Abhängig vom Erfolg durch Anpassungsmaßnahmen werden jährlich viele Menschen an den Folgen von Hitzestress verfrüht sterben. Kinder und alte Menschen sind besonders gefährdet und dies vor allem in den Städten, wo die Hitze sich tagsüber extrem staut und auch nachts weniger Abkühlung erreicht wird als in ländlichen Regionen. Moskitos werden aus südlichen Gefilden nach Norden wandern und Krankheiten übertragen (auf der südlichen Erdhalbkugel wandern sie von Norden nach Süden). Ernteausfälle werden Armut und Hunger verstärken, insbesondere in jenen Ländern, in denen Landwirtschaft einen hohen Anteil am Bruttosozialprodukt hat. Trotz Hitze und Dürre werden auch die trockenen Regionen zunehmend mit Schäden durch Starkregen zu kämpfen haben, da warme Luft, wie oben beschrieben, mehr Wasser speichern kann und sich dann öfter stoßartig entlädt.
Entlang des Äquators werden Zyklone, Hurrikane und Flutkatastrophen sich ganzjährig häufiger und heftiger einstellen, mit den bereits heute bekannten Folgen für Verkehrsinfrastruktur, Stromnetze, Wasserversorgung und Abwasser. Ebenfalls deutlich steigt die Wahrscheinlichkeit von sogenannten »compounding disasters«, also Sturm-, Flut- und Hitzekatastrophen in kurzer zeitlicher Folge, die das Leid der betroffenen Menschen potenzieren werden. Ein Zyklon zerstört die Stromleitungen. Es folgt eine Hitzewelle, womöglich mit Werten nahe den Wet-Bulb-Temperaturen.
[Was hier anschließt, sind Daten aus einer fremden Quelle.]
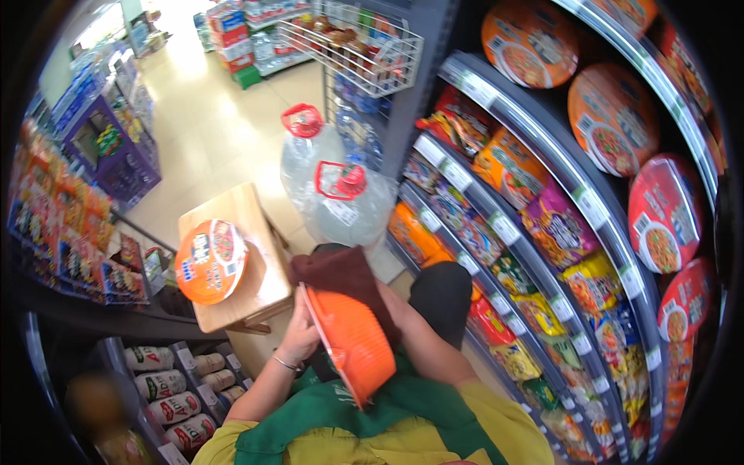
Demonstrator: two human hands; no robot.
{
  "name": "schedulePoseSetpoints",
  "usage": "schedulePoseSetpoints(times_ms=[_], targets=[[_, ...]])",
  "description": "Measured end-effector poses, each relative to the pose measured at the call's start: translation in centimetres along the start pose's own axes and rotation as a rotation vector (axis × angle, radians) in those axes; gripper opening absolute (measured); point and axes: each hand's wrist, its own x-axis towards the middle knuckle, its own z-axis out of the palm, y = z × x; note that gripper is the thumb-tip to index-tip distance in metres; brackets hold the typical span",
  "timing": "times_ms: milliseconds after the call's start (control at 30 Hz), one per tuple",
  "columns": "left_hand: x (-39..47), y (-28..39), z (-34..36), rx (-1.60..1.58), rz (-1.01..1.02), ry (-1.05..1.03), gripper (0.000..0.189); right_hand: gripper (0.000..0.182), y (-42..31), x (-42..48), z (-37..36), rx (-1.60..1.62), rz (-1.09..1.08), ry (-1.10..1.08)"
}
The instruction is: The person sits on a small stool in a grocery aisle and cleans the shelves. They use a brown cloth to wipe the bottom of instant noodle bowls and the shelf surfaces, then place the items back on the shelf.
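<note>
My left hand grips an orange instant-noodle bowl by its lid side. The bowl is tipped on edge in front of my green apron, its ribbed wall facing right. A dark maroon cloth drapes over the bowl's far end and side. My right hand is mostly hidden behind this cloth and holds it against the bowl. To the left, a second orange noodle bowl lies on a small wooden stool, its printed lid showing.
Two large clear water jugs with red caps stand on the floor ahead. A shelf rack of bagged snacks and noodle bowls curves along my right. Bottles fill a lower shelf at left. A white wire basket hangs on the rack's end.
</note>
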Motion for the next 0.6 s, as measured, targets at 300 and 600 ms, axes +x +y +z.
schedulePoseSetpoints(times_ms=[300,600], targets=[[-0.6,4.6,2.4,0.489,0.321,-0.112,0.126,0.048,9.0,-4.5,1.8,0.253,0.419,0.164],[-1.6,6.0,1.3,0.085,0.526,-0.086,0.041,0.044,-4.3,-10.7,3.8,-0.203,0.223,0.0]])
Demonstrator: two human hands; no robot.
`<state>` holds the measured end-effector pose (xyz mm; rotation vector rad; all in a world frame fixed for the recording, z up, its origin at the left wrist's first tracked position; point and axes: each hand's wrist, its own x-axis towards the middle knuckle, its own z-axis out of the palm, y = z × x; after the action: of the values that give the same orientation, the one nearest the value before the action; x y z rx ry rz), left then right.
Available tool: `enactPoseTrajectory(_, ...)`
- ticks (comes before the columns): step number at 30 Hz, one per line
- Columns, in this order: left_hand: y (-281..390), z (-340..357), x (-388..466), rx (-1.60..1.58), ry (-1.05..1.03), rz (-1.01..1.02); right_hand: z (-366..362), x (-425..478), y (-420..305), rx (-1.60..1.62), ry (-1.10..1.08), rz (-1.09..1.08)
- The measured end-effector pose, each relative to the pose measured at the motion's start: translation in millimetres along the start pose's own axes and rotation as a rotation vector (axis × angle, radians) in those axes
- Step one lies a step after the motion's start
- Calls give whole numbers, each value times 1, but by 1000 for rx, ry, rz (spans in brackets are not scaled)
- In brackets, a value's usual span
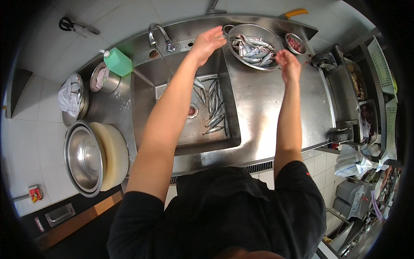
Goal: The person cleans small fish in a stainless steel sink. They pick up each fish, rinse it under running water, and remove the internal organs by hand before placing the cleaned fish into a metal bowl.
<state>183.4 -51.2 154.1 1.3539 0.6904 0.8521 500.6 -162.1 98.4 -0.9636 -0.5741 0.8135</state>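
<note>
A metal bowl [278, 43] heaped with small silvery fish [255, 53] stands on the steel counter, right of the sink. Fingers extended, my left hand [207, 45] is beside the bowl's ring handle [228, 29] and holds nothing. At the bowl's right rim is my right hand [289, 66], its fingers loosely bent and blurred, with nothing visible in them. More whole fish [213, 100] lie on the floor of the steel sink [187, 137], mostly along its right side. My left forearm hides part of the sink.
Behind the sink stands a faucet [168, 40]. A small bowl of reddish scraps [294, 43] sits at back right. On the left are a green jug [118, 61], a metal pot [110, 82] and stacked basins [85, 158]. A yellow-handled knife [296, 13] and scissors [69, 24] are by the wall.
</note>
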Motion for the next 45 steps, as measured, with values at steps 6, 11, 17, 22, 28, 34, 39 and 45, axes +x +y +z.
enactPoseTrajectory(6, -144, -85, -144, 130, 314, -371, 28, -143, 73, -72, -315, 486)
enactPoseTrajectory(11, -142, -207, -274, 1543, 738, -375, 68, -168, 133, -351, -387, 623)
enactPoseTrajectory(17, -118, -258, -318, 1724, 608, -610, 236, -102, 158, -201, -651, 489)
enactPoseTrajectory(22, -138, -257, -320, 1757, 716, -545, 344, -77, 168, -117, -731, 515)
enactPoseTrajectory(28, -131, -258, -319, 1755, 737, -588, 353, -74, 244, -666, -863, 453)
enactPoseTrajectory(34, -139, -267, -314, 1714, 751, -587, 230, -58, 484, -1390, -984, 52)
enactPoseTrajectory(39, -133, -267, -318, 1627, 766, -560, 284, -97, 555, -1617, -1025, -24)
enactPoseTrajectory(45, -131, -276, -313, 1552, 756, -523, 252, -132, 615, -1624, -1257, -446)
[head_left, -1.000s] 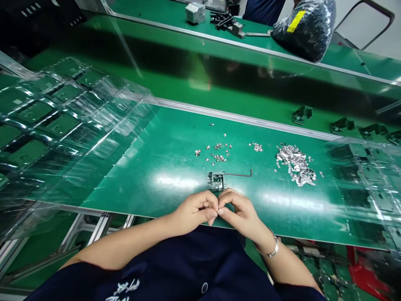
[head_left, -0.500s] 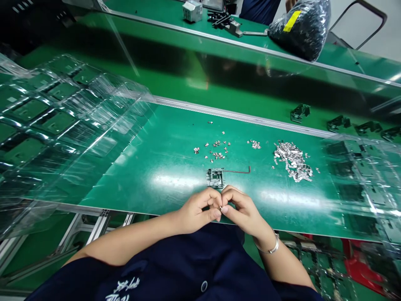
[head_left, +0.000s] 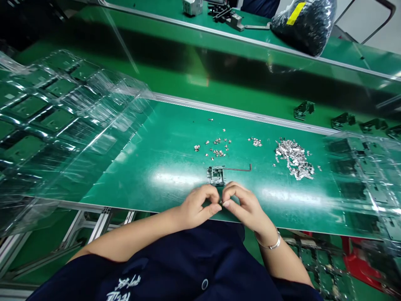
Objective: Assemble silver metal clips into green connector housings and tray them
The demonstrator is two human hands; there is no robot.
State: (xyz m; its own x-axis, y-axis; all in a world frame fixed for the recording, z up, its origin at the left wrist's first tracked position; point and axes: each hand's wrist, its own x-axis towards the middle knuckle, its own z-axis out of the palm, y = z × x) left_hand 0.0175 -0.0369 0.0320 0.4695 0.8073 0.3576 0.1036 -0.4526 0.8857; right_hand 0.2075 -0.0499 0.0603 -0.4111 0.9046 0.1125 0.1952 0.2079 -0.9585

Mit Glück haben die Menschen bis dahin resilientere Infrastrukturen und robustere Häuser gebaut, und vielleicht verfügen in feuchtheißen Gegenden auch die meisten Bewohner über Notstromaggregatoren für Klimaanlagen. Aber ist das wahrscheinlich? Es ist abzusehen, dass sich in einer Welt mit drei Grad plus niemand mehr gegen Elementarschäden versichern kann. Das Geschäftsmodell der Risikoversicherung wird sich mathematisch überholt haben.
Aus heutiger Sicht wissenschaftlich gesichert ist: In einer Welt mit drei Grad Erwärmung werden deutlich weniger Tier- und Pflanzenarten leben als heute. Wie viele ausgestorben sein werden, hängt auch davon ab, wie schnell sich die Temperaturen erhöhen und die Wettermuster der letzten 10 000 Jahre verändern. Je schneller die Erwärmung voranschreitet, desto weniger Arten wird es gelingen, in höher gelegene oder kühlere Lebensräume auszuweichen. Bereits heute wandern Meeresfische in kältere Gewässer in Richtung Polkappen ab. Nach Studien der Universität Bielefeld erhöht sich das Aussterberisiko einer Tierart bei der aktuellen Erwärmungstendenz bis zum Ende des Jahrhunderts um rund 25 Prozent – wohlgemerkt auf ohnehin höchstem Stand des Artensterbens seit dem Aussterben der Dinosaurier.[15] Einer Studie des WWF zufolge ist zu befürchten, dass in besonders artenreichen Ökosystemen wie dem Amazonas oder den Galapagosinseln bereits bei zwei Grad Erwärmung ein Viertel der Arten bedroht ist.[16]